In the copy, keep every word of the data below and none of its pictures.

Source data
= Beginning of Section =

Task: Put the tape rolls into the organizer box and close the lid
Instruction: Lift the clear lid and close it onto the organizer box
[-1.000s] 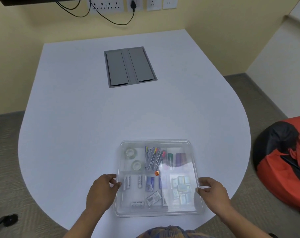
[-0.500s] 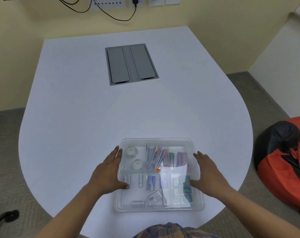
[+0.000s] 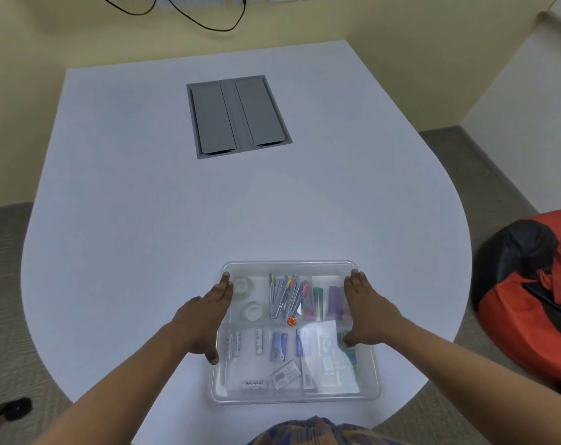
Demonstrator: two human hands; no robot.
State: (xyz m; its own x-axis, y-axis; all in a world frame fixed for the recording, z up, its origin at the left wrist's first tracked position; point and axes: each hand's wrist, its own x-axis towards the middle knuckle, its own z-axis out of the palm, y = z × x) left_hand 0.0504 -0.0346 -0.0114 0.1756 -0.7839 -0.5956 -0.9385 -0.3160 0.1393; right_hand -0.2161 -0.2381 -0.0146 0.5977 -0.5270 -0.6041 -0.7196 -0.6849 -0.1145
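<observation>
A clear plastic organizer box [image 3: 292, 396] sits on the white table near its front edge, with its transparent lid on top. Two clear tape rolls [image 3: 243, 285] [image 3: 252, 311] lie in its far left compartment, seen through the lid. My left hand [image 3: 205, 319] lies flat along the lid's left edge, fingers stretched toward the far corner. My right hand [image 3: 367, 311] lies flat along the right edge in the same way. Neither hand holds anything.
Pens, markers, batteries and small packets fill the other compartments. A grey cable hatch [image 3: 239, 115] is set into the white table [image 3: 144, 203] further back. A red and black beanbag [image 3: 529, 293] sits on the floor at the right. Black cables hang on the wall behind.
Both hands left the box's near side edges, came up onto the lid and slid along its left and right edges toward the far corners.
</observation>
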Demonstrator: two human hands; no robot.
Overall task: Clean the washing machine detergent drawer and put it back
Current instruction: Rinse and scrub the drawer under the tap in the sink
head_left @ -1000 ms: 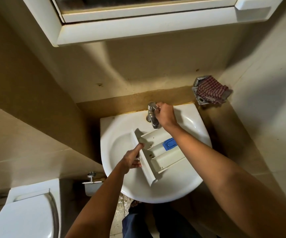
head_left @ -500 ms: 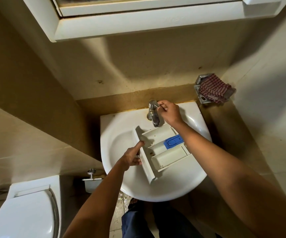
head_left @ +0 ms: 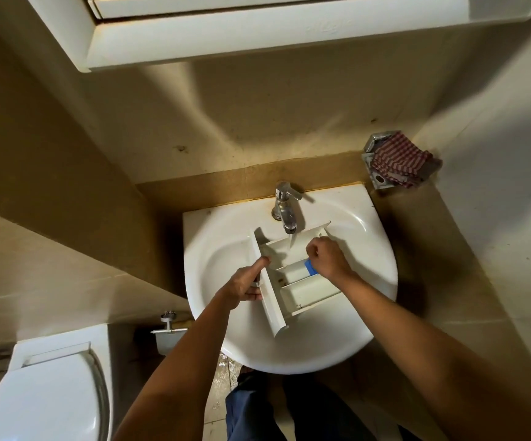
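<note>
A white detergent drawer (head_left: 302,289) with a blue insert (head_left: 310,268) lies in the white basin (head_left: 213,259). My left hand (head_left: 246,284) grips its front panel, thumb up along the panel's top edge. Over the drawer's middle compartment hovers my right hand (head_left: 327,257), fingers curled, covering most of the blue insert; I cannot tell whether it holds anything. Water runs from the chrome tap (head_left: 284,208) into the drawer's rear compartment.
A red checked cloth (head_left: 401,160) lies on a metal holder on the right wall. A white toilet (head_left: 44,396) stands at the lower left, with a wall-mounted cabinet (head_left: 257,33) overhead. Tiled walls close in on both sides.
My right hand has left the tap handle and come down over the drawer. Water now flows from the tap. My left hand keeps its hold.
</note>
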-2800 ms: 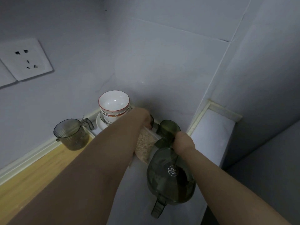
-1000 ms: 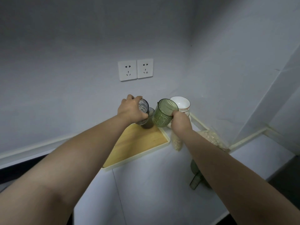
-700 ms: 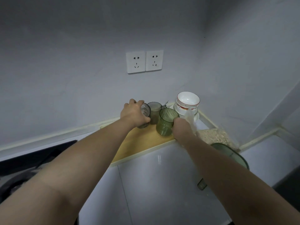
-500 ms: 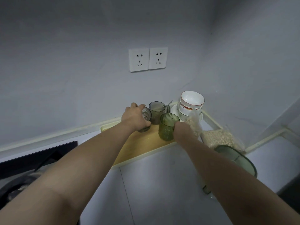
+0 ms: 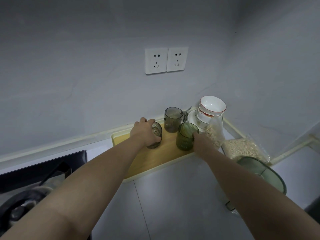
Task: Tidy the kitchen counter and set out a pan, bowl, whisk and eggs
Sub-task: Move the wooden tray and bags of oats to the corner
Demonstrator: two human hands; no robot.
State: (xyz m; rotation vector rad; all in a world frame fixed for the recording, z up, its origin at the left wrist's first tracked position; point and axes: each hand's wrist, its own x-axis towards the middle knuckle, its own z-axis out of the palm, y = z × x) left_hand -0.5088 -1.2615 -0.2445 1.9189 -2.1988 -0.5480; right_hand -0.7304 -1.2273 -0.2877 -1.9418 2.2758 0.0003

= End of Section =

Answer to this exercise »
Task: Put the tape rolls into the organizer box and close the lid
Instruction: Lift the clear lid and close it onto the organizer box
[-1.000s] 
[-0.500s] 
[+0.000s] 
Demonstrator: two human hands; no robot.
State: (xyz m; its own x-axis, y-axis; all in a world frame fixed for the recording, z up, its origin at the left wrist's first tracked position; point and axes: each hand's wrist, its own x-axis towards the middle knuckle, its own z-axis out of the palm, y = z × x) left_hand 0.0504 -0.0346 -0.0114 0.1756 -0.7839 -0.5956 -0.9385 -0.3160 0.1393; right_hand -0.2161 -0.2381 -0.0146 0.5977 -0.5270 -0.6041 -0.7196 -0.6849 -0.1145
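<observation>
A clear plastic organizer box [image 3: 292, 396] sits on the white table near its front edge, with its transparent lid on top. Two clear tape rolls [image 3: 243, 285] [image 3: 252, 311] lie in its far left compartment, seen through the lid. My left hand [image 3: 205, 319] lies flat along the lid's left edge, fingers stretched toward the far corner. My right hand [image 3: 367, 311] lies flat along the right edge in the same way. Neither hand holds anything.
Pens, markers, batteries and small packets fill the other compartments. A grey cable hatch [image 3: 239, 115] is set into the white table [image 3: 144, 203] further back. A red and black beanbag [image 3: 529, 293] sits on the floor at the right. Black cables hang on the wall behind.
Both hands left the box's near side edges, came up onto the lid and slid along its left and right edges toward the far corners.
</observation>
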Demonstrator: two human hands; no robot.
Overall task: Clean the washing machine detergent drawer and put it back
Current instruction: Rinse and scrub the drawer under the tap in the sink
head_left @ -1000 ms: 
head_left @ -500 ms: 
head_left @ +0 ms: 
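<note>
A white detergent drawer (head_left: 302,289) with a blue insert (head_left: 310,268) lies in the white basin (head_left: 213,259). My left hand (head_left: 246,284) grips its front panel, thumb up along the panel's top edge. Over the drawer's middle compartment hovers my right hand (head_left: 327,257), fingers curled, covering most of the blue insert; I cannot tell whether it holds anything. Water runs from the chrome tap (head_left: 284,208) into the drawer's rear compartment.
A red checked cloth (head_left: 401,160) lies on a metal holder on the right wall. A white toilet (head_left: 44,396) stands at the lower left, with a wall-mounted cabinet (head_left: 257,33) overhead. Tiled walls close in on both sides.
My right hand has left the tap handle and come down over the drawer. Water now flows from the tap. My left hand keeps its hold.
</note>
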-2800 ms: 
-1000 ms: 
-700 ms: 
-500 ms: 
+0 ms: 
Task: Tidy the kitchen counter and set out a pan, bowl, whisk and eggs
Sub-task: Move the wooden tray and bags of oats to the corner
Demonstrator: two human hands; no robot.
State: (xyz m; rotation vector rad; all in a world frame fixed for the recording, z up, its origin at the left wrist's first tracked position; point and axes: each hand's wrist, its own x-axis towards the middle knuckle, its own z-axis out of the palm, y = z × x) left_hand -0.5088 -1.2615 -0.2445 1.9189 -2.1988 -0.5480; right_hand -0.7304 -1.2273 -0.2877 -1.9418 2.2758 0.0003

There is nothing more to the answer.